Miguel Carbonell /
¿Qué pasará por la cabeza de millones de ciudadanos durante la jornada electoral del próximo domingo?, ¿a través de qué vericuetos personales, sociales, familiares y mediáticos llegarán a decidir su voto?, ¿cómo es que tomarán la decisión de votar por uno u otro partido, por uno u otro candidato?
Como quiera que sea, el momento decisivo ha llegado. Luego de la imparable lluvia de spots, de la sucesión de mítines, de la reiteración de promesas y compromisos, de los dardos envenenados de un lado hacia el otro y viceversa, finalmente los ciudadanos tendremos que emitir el veredicto final.
Para muchos no será fácil, debido en buena medida al desencanto que la política genera entre una parte de la ciudadanía, que no se ve representada por ninguno de los partidos. No serán pocos los que definan su voto por descarte, eliminando a las opciones que generan más desconfianza o son menos creíbles, hasta quedarse con la más aceptable o la menos peor. No es algo que sea extraño a la experiencia democrática de América Latina: la desilusión cívica hacia los partidos y candidatos es un fenómeno presente a todo lo largo del subcontinente.
Aunque seguramente hay muchas causas para sentir frustración frente al proceso electoral que tendrá su momento cumbre el próximo domingo, lo cierto es que salvo una sorpresa de último minuto, hay que reconocer que se desarrolló en términos generales conforme a lo que cabía esperar. Puede parecer algo sencillo, pero si tomamos en cuenta los grandes factores de riesgo que flotaron en el ambiente, veremos lo mucho que hemos ganado simplemente gracias a la ausencia de malas noticias.
¿Qué habría pasado si el crimen organizado hubiera lanzado una ofensiva contra algunos candidatos o partidos? La posibilidad de que hubieran soltado una granada en medio de un mitin multitudinario o que hubieran ametrallado a un convoy de seguidores de un candidato dejando decenas de muertos no era algo remoto y sin embargo no pasó. No hubo atentados contra los candidatos presidenciales, como sí pasó en Colombia en los años 90 cuando el país se encontraba en plena ofensiva contra el narcotráfico. Pudo haber pasado.

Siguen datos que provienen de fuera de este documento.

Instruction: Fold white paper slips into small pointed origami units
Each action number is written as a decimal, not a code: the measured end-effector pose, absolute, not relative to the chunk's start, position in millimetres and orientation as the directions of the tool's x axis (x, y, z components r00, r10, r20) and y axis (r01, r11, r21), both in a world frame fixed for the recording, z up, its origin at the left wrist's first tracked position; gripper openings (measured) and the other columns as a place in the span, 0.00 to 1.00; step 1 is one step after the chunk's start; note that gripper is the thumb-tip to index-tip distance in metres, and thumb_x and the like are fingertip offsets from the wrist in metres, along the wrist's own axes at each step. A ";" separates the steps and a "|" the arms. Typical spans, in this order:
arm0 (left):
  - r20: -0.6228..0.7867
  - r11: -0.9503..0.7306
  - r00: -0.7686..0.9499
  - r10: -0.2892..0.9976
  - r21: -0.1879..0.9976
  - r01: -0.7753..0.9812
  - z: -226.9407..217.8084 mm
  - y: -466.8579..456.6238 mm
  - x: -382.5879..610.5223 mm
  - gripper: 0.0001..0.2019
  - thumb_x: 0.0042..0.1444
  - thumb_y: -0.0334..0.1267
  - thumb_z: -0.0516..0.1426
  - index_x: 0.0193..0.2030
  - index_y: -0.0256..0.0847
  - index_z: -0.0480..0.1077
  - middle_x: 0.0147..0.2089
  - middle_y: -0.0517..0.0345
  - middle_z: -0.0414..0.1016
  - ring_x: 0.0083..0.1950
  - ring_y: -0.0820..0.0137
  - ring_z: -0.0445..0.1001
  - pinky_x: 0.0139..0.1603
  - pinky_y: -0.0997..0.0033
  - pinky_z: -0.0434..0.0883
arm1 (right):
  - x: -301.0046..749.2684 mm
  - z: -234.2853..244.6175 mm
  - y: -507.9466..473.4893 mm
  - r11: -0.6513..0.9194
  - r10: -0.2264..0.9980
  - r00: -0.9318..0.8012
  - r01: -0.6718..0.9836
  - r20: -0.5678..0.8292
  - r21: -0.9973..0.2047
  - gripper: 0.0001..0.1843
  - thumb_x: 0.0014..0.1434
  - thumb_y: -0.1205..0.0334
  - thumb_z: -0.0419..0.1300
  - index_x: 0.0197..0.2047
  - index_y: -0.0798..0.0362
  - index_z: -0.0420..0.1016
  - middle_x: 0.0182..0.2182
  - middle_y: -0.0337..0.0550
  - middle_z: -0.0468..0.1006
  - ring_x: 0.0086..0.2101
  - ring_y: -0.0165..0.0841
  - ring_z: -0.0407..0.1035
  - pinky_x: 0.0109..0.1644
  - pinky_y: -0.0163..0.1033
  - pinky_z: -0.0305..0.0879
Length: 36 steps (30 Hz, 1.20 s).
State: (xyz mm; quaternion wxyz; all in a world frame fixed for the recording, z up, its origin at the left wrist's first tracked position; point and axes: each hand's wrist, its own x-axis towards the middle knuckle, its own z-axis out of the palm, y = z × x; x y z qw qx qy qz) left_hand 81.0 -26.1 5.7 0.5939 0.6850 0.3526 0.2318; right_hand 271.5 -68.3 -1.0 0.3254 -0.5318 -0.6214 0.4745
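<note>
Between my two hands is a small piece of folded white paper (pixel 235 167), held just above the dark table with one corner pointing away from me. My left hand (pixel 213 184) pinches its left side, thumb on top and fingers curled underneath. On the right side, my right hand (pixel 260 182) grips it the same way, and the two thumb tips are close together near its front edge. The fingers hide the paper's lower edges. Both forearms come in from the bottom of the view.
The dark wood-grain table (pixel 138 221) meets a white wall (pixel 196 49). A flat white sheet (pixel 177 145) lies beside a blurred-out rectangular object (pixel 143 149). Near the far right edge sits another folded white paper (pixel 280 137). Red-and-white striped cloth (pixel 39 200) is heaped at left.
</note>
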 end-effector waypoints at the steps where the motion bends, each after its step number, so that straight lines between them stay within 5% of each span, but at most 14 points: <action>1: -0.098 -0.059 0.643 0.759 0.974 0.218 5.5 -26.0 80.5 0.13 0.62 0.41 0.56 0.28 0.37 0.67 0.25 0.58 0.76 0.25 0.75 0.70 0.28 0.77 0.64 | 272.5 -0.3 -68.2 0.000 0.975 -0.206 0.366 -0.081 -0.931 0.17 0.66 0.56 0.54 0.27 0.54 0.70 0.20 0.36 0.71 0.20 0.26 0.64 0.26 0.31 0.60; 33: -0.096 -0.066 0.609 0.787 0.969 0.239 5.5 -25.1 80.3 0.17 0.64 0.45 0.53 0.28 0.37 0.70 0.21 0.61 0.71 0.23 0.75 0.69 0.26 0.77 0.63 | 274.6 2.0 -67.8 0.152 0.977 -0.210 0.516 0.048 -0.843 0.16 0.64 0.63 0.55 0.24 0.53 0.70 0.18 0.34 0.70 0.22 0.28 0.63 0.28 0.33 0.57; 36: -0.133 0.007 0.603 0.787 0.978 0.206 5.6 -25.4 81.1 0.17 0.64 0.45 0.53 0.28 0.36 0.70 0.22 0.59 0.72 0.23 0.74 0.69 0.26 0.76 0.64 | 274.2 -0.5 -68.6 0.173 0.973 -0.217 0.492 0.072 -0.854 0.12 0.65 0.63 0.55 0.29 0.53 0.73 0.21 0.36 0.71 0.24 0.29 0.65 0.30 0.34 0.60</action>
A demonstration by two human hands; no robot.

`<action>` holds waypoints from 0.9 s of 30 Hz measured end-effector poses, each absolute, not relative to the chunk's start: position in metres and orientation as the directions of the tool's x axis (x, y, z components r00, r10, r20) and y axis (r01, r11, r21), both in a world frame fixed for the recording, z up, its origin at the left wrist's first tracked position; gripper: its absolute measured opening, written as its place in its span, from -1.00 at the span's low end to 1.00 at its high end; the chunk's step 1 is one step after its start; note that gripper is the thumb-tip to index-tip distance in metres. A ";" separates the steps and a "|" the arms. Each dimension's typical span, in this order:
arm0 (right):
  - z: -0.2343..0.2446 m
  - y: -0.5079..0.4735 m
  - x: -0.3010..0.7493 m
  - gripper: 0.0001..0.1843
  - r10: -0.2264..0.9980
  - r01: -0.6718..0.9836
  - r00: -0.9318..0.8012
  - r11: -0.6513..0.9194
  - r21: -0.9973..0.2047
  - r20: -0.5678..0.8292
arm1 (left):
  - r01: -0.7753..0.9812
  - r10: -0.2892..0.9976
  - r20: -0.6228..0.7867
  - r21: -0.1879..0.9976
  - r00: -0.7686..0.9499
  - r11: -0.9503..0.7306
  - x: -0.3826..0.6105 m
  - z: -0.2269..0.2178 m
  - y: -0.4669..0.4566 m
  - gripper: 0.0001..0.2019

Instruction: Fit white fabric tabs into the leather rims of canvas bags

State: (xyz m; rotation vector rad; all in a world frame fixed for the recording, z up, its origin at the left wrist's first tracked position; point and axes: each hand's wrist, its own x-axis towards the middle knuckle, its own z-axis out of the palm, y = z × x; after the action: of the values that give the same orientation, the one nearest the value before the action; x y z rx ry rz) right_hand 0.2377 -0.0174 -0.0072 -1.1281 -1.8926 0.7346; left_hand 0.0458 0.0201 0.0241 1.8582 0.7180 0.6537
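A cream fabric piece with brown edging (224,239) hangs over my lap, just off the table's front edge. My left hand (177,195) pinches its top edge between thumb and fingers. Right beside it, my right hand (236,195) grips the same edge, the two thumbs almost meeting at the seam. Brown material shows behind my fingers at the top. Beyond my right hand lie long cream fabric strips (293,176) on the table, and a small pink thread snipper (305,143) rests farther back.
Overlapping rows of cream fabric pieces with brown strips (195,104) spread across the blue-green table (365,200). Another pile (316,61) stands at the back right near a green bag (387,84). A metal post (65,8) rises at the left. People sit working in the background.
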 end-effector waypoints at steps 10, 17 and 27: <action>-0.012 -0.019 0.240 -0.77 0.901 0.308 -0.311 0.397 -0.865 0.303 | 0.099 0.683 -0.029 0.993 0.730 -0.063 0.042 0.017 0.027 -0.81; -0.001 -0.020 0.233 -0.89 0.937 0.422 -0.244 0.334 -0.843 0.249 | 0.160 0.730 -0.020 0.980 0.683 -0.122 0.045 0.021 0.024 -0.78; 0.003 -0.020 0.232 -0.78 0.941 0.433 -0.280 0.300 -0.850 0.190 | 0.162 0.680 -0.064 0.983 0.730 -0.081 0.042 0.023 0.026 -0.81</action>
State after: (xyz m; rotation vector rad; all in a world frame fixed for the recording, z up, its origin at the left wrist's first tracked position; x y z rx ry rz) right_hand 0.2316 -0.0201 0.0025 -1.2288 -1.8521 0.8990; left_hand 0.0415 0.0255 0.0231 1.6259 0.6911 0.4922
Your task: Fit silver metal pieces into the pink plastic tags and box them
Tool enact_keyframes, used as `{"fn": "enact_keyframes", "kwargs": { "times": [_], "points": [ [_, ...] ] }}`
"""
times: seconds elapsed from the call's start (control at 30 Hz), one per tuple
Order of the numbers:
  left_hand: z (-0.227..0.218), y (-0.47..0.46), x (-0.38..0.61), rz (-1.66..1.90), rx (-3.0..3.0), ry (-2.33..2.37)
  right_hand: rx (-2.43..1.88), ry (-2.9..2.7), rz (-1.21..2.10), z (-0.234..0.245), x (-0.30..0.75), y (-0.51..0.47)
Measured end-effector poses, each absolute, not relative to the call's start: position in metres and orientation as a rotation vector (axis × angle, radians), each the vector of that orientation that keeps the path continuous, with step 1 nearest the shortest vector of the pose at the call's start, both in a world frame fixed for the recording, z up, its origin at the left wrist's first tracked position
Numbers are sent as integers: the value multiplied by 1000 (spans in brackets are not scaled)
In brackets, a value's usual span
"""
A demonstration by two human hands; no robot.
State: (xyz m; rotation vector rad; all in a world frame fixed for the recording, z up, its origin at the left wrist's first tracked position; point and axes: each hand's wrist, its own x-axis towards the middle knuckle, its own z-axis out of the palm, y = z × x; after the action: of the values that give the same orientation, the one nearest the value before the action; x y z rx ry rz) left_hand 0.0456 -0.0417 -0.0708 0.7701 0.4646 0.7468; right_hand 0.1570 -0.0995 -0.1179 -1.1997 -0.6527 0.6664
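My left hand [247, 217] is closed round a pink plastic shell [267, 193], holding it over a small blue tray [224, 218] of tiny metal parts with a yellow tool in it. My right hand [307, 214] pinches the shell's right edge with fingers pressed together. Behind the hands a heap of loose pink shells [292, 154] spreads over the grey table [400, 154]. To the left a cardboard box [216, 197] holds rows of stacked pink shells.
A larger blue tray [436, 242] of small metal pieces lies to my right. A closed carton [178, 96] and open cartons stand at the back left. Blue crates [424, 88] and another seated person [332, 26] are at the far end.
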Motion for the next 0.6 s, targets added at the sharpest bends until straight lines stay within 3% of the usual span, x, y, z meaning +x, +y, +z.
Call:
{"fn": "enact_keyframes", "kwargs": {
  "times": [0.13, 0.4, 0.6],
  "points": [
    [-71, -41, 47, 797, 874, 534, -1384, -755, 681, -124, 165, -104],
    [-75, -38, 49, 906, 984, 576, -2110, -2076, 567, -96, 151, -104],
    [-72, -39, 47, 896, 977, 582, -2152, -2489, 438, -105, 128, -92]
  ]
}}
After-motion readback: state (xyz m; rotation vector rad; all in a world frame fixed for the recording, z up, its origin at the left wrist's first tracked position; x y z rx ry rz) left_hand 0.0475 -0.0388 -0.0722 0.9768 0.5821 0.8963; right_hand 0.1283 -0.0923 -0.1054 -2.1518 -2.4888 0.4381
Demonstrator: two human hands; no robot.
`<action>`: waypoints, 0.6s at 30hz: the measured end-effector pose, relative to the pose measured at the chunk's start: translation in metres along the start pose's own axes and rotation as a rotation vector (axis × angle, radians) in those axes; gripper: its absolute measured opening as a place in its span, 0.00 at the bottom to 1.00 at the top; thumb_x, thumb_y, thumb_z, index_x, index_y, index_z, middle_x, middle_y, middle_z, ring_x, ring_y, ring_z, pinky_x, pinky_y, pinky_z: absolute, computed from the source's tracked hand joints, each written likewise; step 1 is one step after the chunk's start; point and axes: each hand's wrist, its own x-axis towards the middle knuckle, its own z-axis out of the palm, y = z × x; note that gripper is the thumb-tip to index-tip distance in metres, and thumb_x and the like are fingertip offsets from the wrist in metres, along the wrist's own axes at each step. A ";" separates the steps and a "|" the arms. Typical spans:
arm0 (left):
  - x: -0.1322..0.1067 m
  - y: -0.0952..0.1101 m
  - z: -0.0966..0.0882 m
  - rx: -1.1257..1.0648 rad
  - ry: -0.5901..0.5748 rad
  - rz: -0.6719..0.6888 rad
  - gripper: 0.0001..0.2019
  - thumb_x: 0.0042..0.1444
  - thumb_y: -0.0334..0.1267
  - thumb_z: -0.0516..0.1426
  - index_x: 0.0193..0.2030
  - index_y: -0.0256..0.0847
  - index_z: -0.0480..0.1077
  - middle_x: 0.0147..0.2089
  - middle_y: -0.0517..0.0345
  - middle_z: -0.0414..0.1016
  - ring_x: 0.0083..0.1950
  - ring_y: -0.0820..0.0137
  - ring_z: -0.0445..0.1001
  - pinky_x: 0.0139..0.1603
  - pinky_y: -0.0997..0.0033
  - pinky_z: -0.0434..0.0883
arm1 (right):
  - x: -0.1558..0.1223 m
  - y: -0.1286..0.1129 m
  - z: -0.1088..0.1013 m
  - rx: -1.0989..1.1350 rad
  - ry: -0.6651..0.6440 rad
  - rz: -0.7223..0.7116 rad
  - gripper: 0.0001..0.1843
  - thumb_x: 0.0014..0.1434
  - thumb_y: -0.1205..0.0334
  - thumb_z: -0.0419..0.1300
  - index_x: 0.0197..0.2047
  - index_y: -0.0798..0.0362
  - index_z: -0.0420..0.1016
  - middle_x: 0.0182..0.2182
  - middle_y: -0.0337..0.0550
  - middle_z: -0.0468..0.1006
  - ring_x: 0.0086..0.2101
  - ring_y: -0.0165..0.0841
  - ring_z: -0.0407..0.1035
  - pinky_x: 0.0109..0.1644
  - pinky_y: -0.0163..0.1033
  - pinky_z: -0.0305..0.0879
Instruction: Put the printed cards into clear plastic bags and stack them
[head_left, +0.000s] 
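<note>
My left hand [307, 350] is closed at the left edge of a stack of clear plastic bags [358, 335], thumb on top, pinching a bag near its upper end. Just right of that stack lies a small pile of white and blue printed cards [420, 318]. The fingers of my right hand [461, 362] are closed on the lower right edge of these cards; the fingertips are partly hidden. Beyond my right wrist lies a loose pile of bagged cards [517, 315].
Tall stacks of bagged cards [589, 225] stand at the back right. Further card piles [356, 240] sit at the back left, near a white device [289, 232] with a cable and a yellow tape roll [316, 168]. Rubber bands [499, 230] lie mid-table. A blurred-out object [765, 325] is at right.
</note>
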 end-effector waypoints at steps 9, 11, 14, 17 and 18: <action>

El gobierno federal resistió la tentación de utilizar a las instituciones de justicia para eliminar a algún candidato de la contienda o para afectar a algún partido, como se intentó de forma tan estúpida hace seis años. A lo mejor la PGR no fue muy eficaz en el combate de los delitos electorales, pero tampoco fue lanzada para descabezar a algún partido, como durante meses se rumoreó entre la clase política.
En términos generales, el proceso electoral transcurrió dentro del marco establecido por la ley y las autoridades hicieron su trabajo, dentro de las posibilidades de un marco jurídico que habrá que revisar de nuevo en un tiempo no muy lejano.
El IFE demostró que tiene uno de los servicios profesionales más serios del país: no hubo fallas generalizadas en ninguna de las etapas de preparación del proceso salvo algunos errores menores, atribuibles al hecho evidente de que el proceso fue organizado por seres humanos y no por robots; sin excusas de ningún tipo, lo que la ley señala que se debía hacer fue hecho de forma correcta y dentro de los plazos señalados. De parte de las autoridades electorales se fueron desahogando las etapas del proceso con total normalidad. Es lo propio de un Estado democrático, pero a nosotros nos costó décadas y miles de millones de pesos lograrlo. Hoy lo tenemos y hay que valorarlo sin regateos.
Falta sin embargo lo más importante: que los ciudadanos acudan masivamente a las urnas, que ejerzan su derecho a votar con total libertad, que cada voto sea contado de forma correcta, que los resultados sean dados a conocer tal como vayan llegando a través del sistema de conteo rápido y del Programa de Resultados Electorales Preliminares, tal como fueron aprobados en su momento por el IFE y que los candidatos perdedores reconozcan con espíritu democrático al ganador.
No lo olvidemos: de ese tipo de rutinas se alimenta el sistema democrático. Sin todo eso no se puede hablar de democracia en ningún caso. La buena noticia es que en México hemos hecho lo necesario desde hace tiempo para ir dándole sostén y fundamento a nuestra democracia, con todas sus imperfecciones que son muchas y muy notables, pero también con todas sus fortalezas.
El domingo millones de mexicanos se harán la pregunta más importante, cuando estén frente a la boleta: ¿qué partidos o qué candidatos van a dirigir al país durante los siguientes seis años? Lo bueno es que a las pocas horas de que cierren las casillas empezaremos a ver la respuesta. El futuro se habrá definido, en cierta medida.